Nous laisserons au gris des pages refermées Du Livre où s'obstinaient nos fronts sentencieux Tout le désir et tout l'effort, les soucieux Songes et l'ennui lourd des heures enfumées.
Lasses de chair en qui se meurent des avrils, Lasses de regards fous de rêve et d'harmonie, Lasses d'âmes où trop de raison cherche et nie, Nous voulons gaspiller des moments puérils.

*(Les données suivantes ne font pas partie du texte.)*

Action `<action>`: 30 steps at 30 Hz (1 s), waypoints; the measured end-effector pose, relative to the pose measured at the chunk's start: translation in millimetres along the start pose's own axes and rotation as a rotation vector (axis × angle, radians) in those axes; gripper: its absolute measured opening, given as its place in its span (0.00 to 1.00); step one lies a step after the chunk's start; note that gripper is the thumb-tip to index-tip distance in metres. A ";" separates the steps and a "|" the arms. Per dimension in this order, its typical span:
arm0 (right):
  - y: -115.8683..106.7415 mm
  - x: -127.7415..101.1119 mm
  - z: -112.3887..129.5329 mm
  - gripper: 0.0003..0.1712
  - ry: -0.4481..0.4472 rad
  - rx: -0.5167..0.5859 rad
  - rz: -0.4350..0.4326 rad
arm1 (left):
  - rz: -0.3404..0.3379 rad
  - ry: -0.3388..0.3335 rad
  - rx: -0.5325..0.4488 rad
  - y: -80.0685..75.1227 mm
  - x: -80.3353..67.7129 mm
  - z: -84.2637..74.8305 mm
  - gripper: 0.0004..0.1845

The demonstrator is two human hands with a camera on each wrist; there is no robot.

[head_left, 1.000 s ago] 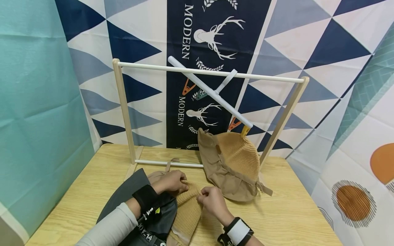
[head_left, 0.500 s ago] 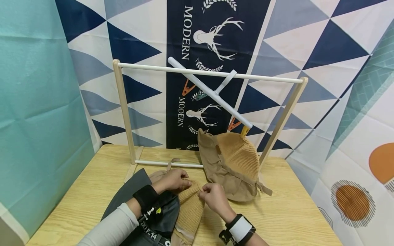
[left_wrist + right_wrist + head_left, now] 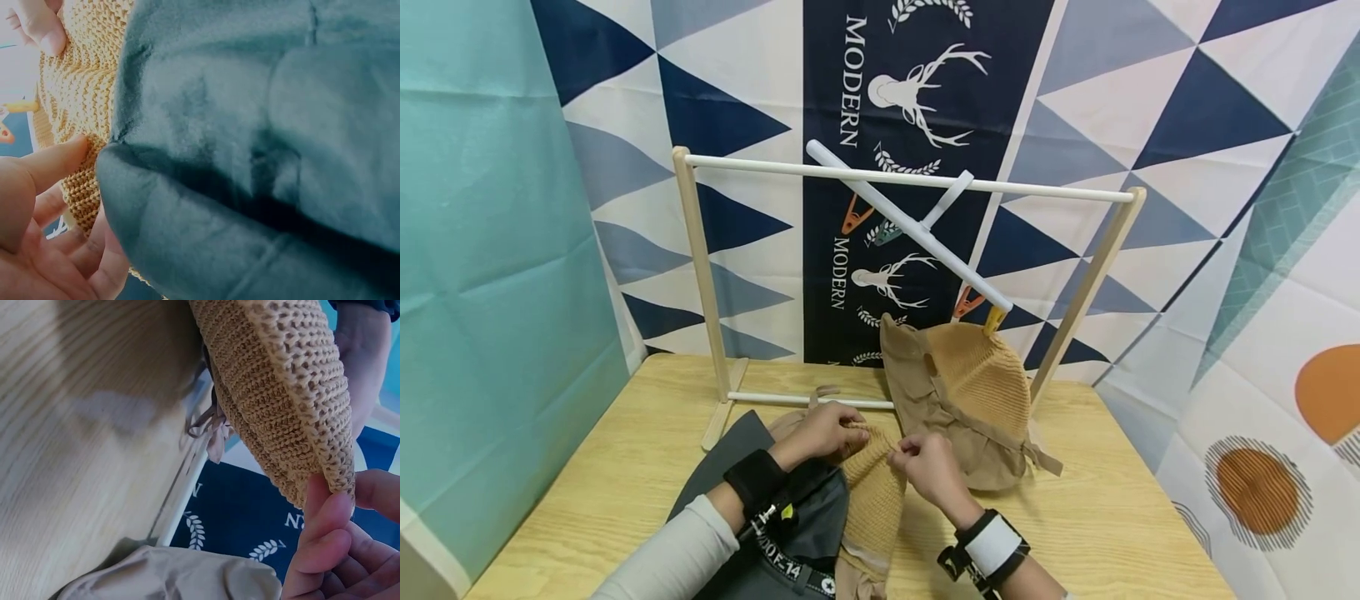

Lentes de par le faix maladif de nos têtes, Hanteuses des jardins dans leurs tours et détours, Nous irons, de l'étable aux bonnes basses-cours, Respirer la torpeur bien portante des bêtes.
La couleur saine a peint aux pigeons l'éventail De leur queue, a fardé les poules promenées, Et nous guérit un peu des nuances mort-nées ; La simplesse regarde aux grands yeux du bétail ;
L'herbage réservé pour les vaches laitières A de l'herbe et des fleurs qui vont jusqu'aux genoux ; Toute la vie heureuse au soleil monte à nous De la senteur féconde et chaude des litières.
Myopes, bougonnant ente eux, viennent nous voir Les porcs bouffis groupés sur le seuil de leur bouge : L'ombre des cages luit tout à coup de l'œil rouge Des placides lapins de neige au museau noir ;
Le vieux mur berce au vent toutes ses giroflées, Le toit, sous son chapeau de lierre captieux, Nous voit par ses carreaux, dardés comme des yeux, Et rit par ses moineaux aux joyeuses volées,
Et, d'avoir tant menti dans un monde qui ment, Fera nos cils noyés sous des larmes de joie Quand le chien, dont vers nous la bonne humeur aboie, Accourra nous lécher les mains naïvement.